>>>>

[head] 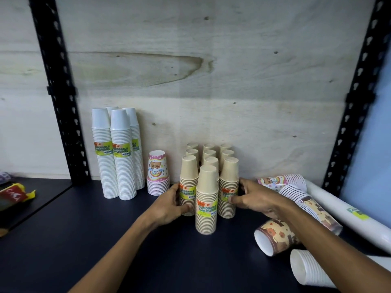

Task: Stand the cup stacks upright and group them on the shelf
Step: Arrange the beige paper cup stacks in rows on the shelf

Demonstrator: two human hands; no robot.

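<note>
Left hand [169,205] and right hand [252,199] are each curled around an outer kraft cup stack [207,199], squeezing the block together mid-shelf near the back edge, so next up looks like standing the tipped patterned stacks [296,199] by the right edge.

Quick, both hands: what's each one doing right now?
Left hand: fingers curled around the left front tan cup stack, gripping it.
Right hand: gripping the right front tan cup stack, thumb across its label.
</note>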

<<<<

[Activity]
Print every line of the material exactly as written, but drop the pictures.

[Output for this exercise]
[head] 

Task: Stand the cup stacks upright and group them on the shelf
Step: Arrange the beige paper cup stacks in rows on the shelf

Demonstrator: two human hands; no robot.

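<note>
Left hand [169,205] and right hand [252,199] are each curled around an outer kraft cup stack [207,199], squeezing the block together mid-shelf near the back edge, so next up looks like standing the tipped patterned stacks [296,199] by the right edge.

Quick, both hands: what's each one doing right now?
Left hand: fingers curled around the left front tan cup stack, gripping it.
Right hand: gripping the right front tan cup stack, thumb across its label.
</note>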

This exercise is now fully answered.